Segundo ele, 30 anos depois, há um claro retrocesso que se caracteriza “principalmente pela tentativa de controle por parte das autoridades governamentais dos meios de comunicação social, no sentido de limitar e coagir os jornalistas, a independência dos meios e a liberdade profissional”.
“Falar de liberdade de imprensa num país onde o Estado detém o monopólio da imprensa não é verdade. A realidade mostra outra coisa. Somos todos controlados a partir das redes sociais. O país está a caminhar para uma ditadura do que propriamente para uma democracia que tanto almejamos. A liberdade de imprensa começa a ser alvo do regime para a sua manutenção no poder”, declarou João Malavindele, diretor executivo da ONG ao portal alemão DW África em agosto de 2023.
A liberdade de imprensa é um assunto muito sensível em Angola. Apesar de o relatório anual da organização “Repórteres Sem Fronteiras” ter apontado que o país ganhou este ano 21 lugares, passando da posição 125° em 2023 para 106° em 2024, num universo de 180 países avaliados, o jornalista Carlos Rosado de Carvalho está preocupado com o controle de empresas de comunicação social por parte do Estado.
“Foram criadas expectativas que do meu ponto de vista não se estão a cumprir. As televisões são todas controladas pelo Estado e as poucas que existiam foram privatizadas”, lamentou. “A nossa Lei de Imprensa proíbe o monopólio na comunicação social. O que estamos a assistir agora é o monopólio do Estado na comunicação social”, disse Carvalho.
Na verdade, a influência que a Coreia do Norte exerce sobre Angola vem desde a independência. Estima-se que 3 mil soldados e milhares de conselheiros militares norte-coreanos forneceram ajuda ao Governo angolano após a independência na luta contra o então regime de Apartheid sul-africano.
Em 1986, 1.500 militares norte-coreanos operavam em Angola. Também na área da saúde havia em Angola, até 2008, cerca de 180 médicos norte-coreanos espalhados por território nacional.

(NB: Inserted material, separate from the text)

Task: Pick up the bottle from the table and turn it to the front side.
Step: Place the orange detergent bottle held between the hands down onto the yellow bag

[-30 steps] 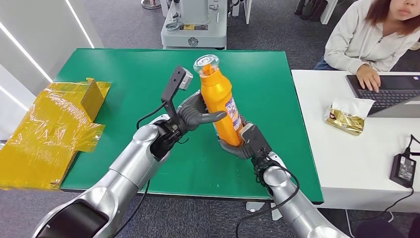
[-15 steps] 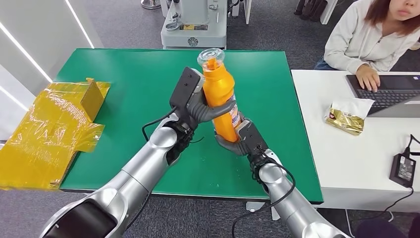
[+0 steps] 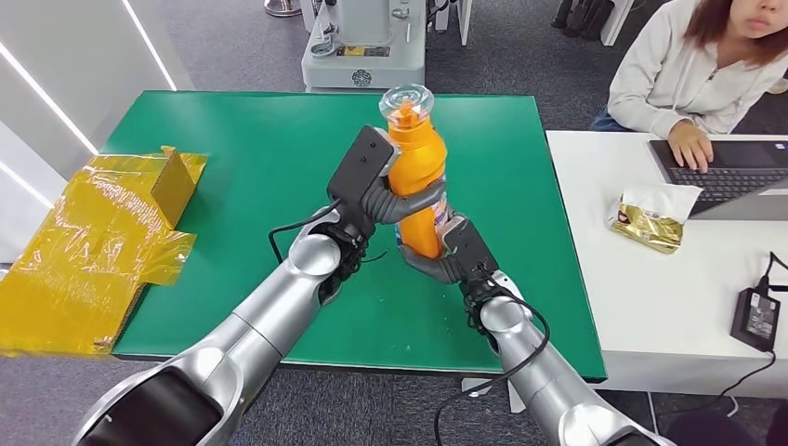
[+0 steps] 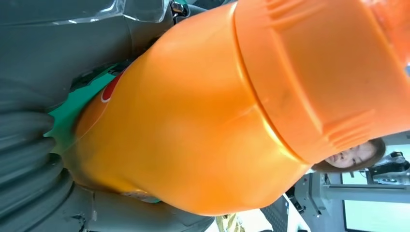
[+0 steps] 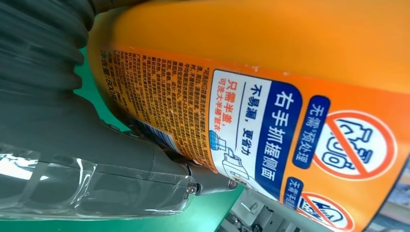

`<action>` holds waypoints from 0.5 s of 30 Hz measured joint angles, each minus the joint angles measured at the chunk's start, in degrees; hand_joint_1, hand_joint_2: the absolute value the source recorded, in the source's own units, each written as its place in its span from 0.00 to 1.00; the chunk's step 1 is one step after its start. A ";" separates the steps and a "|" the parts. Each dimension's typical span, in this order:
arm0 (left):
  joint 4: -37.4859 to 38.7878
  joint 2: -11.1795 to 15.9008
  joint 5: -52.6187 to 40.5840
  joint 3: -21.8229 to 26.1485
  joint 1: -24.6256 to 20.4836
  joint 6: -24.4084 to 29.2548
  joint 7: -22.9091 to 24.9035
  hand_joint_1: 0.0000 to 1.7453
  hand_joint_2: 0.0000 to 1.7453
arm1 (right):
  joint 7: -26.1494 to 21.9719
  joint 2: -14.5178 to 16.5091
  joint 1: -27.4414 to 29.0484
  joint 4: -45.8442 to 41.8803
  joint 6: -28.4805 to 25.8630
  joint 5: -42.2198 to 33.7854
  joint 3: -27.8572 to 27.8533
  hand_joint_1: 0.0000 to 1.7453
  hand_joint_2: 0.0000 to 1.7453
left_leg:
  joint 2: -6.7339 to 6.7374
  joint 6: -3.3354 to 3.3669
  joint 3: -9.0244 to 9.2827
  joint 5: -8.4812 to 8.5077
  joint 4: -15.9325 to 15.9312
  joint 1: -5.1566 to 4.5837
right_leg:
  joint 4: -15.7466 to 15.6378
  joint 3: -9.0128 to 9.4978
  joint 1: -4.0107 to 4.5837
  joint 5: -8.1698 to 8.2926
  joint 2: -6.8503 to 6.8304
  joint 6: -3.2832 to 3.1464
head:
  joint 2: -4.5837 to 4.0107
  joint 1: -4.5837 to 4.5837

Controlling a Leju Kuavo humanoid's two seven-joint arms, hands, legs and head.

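An orange bottle (image 3: 417, 177) with a clear cap is held upright above the green table (image 3: 232, 149). My left hand (image 3: 390, 200) wraps its fingers around the bottle's middle. My right hand (image 3: 437, 260) grips the bottle's lower end from below. The left wrist view has the bottle's plain orange body (image 4: 203, 125) close up. The right wrist view has its printed label (image 5: 270, 125) with blue and white text, and my right hand (image 5: 72, 121) against it.
A crumpled yellow bag (image 3: 102, 242) lies at the table's left edge. A white table (image 3: 650, 297) on the right carries a gold packet (image 3: 650, 223), a laptop (image 3: 725, 177) and a black adapter (image 3: 760, 318). A person (image 3: 688, 74) sits there. A grey machine (image 3: 364, 46) stands behind.
My left hand has closed around the bottle's middle. Bottle and both hands have moved up and away from me.
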 joint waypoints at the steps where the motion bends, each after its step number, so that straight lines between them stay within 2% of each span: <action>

Após deixar como legado um modelo de regime de controle totalitário, que se estende a quase todos os aspectos da vida em sociedade, Coreia do Norte encerrou em outubro do ano passado sua embaixada em Luanda.

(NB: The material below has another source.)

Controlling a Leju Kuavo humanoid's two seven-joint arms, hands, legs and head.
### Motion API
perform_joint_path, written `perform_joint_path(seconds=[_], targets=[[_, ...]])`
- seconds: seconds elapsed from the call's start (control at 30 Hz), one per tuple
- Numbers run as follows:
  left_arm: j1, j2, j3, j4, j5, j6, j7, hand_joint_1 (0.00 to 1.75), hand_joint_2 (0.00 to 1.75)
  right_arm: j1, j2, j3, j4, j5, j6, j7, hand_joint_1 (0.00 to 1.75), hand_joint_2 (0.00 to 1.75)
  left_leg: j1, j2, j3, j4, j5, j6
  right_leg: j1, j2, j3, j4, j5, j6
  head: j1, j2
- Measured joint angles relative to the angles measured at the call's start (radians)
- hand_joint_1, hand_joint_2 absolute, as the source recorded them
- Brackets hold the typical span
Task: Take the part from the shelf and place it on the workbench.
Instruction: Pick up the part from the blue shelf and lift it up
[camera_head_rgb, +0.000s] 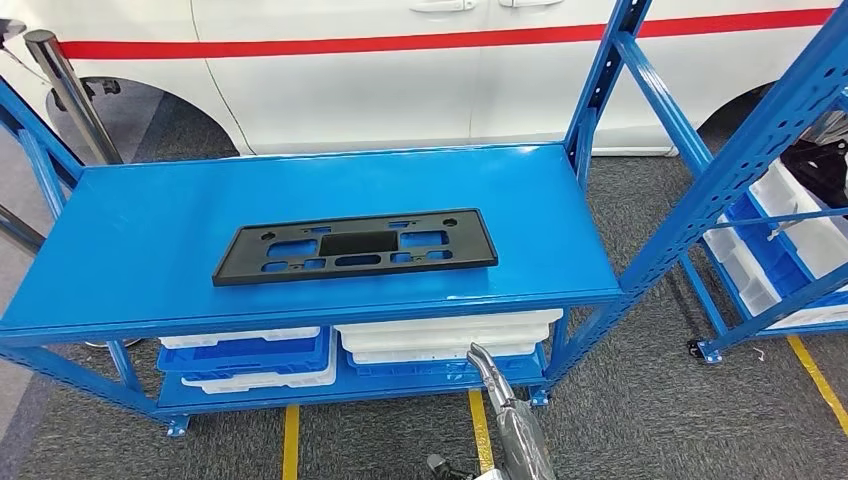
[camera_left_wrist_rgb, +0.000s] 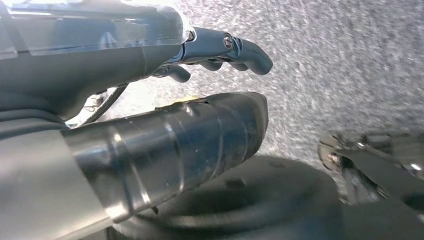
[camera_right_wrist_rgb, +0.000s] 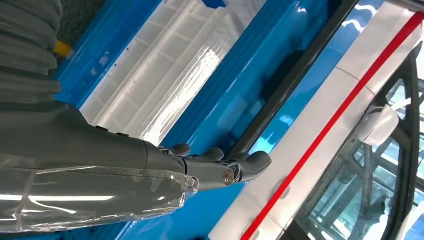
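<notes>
Part (camera_head_rgb: 355, 247) for your inspection: 1 flat black rectangular plate with several cut-out slots and small holes, lying flat on the top surface of the blue workbench (camera_head_rgb: 150, 230), near its middle and a little toward the front edge. Nothing touches it. In the right wrist view you see its dark edge (camera_right_wrist_rgb: 295, 75) running along the blue surface.

Right hand (camera_head_rgb: 487, 368): you find it low, in front of the workbench's front rail, raised on its silver arm and well apart from the part. In the right wrist view the right hand (camera_right_wrist_rgb: 220, 167) has its fingers (camera_right_wrist_rgb: 257, 162) curled loosely forward with nothing in them; whether it counts as fully closed you cannot tell.

Left hand (camera_left_wrist_rgb: 215, 52): in the left wrist view it hangs over grey carpet (camera_left_wrist_rgb: 340, 65), fingers bent inward, holding nothing.

Count for your record: 1 part, 2 hands. Below the bench top, stacked white and blue trays (camera_head_rgb: 440, 335) sit on the lower shelf; their exact number you cannot tell. 1 further blue rack (camera_head_rgb: 770, 130) stands to the right. 1 white vehicle with a red stripe (camera_head_rgb: 400, 45) stands behind.
</notes>
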Motion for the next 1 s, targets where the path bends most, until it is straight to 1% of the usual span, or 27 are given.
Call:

Se há vários anos existia uma estreita cooperação entre os dois países, incluindo no campo militar, a embaixada em Luanda deixou de ter interesse para Pyongyang.

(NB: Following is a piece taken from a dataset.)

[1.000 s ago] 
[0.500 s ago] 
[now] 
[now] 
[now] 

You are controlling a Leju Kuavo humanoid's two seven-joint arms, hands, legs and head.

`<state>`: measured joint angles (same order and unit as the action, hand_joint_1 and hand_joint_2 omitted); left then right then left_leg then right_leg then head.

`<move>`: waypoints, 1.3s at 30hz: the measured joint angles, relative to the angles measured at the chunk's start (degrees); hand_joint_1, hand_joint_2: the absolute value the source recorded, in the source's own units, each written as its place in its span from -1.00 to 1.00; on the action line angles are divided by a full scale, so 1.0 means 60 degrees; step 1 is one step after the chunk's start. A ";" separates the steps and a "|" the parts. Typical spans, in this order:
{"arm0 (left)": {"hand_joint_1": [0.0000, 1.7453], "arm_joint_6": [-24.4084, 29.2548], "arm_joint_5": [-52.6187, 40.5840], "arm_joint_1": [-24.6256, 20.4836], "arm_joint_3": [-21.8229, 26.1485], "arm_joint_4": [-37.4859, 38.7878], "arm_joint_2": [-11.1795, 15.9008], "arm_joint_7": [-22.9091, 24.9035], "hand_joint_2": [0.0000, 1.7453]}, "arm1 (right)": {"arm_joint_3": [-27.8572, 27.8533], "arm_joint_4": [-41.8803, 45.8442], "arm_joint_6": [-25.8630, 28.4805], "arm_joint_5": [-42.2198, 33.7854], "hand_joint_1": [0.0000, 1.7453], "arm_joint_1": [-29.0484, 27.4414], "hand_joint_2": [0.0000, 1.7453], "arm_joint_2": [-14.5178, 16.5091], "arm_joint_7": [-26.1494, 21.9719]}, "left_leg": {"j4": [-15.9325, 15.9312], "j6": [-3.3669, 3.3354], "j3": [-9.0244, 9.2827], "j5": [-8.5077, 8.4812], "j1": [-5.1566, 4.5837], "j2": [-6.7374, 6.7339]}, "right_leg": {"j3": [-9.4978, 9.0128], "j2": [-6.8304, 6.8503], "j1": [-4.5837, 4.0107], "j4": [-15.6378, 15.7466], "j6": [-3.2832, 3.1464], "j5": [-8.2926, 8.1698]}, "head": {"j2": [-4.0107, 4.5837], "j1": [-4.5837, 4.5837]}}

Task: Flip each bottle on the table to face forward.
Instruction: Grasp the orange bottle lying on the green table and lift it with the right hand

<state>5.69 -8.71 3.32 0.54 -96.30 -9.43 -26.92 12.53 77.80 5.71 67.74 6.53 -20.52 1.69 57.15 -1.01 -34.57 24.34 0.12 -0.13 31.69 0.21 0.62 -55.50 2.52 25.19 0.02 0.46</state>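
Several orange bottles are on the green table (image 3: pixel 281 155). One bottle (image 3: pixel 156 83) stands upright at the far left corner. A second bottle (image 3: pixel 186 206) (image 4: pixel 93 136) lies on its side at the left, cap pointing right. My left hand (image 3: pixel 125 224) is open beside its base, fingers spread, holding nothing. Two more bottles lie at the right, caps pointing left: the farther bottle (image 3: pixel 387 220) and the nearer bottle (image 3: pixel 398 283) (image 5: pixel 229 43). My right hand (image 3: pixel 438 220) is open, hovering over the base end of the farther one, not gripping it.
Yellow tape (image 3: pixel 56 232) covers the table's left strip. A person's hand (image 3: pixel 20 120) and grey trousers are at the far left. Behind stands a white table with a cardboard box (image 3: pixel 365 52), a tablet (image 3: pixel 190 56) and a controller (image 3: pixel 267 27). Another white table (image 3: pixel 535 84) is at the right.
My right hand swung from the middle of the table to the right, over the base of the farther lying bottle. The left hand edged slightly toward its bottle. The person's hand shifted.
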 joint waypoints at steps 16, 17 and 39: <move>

O especialista em relações internacionais Osvaldo Mboco admite que o encerramento da representação diplomática norte-coreana se deve ao fato de, “para Coreia do Norte, Angola já não ser um país tão determinante dentro da sua estratégia de política externa”.
Ou seja, Angola pode ter aprendido com os norte-coreanos a censurar a imprensa ou monopolizar veículos de comunicação, mas em matéria de mercado para se fazer negócio ainda não passa de fake news.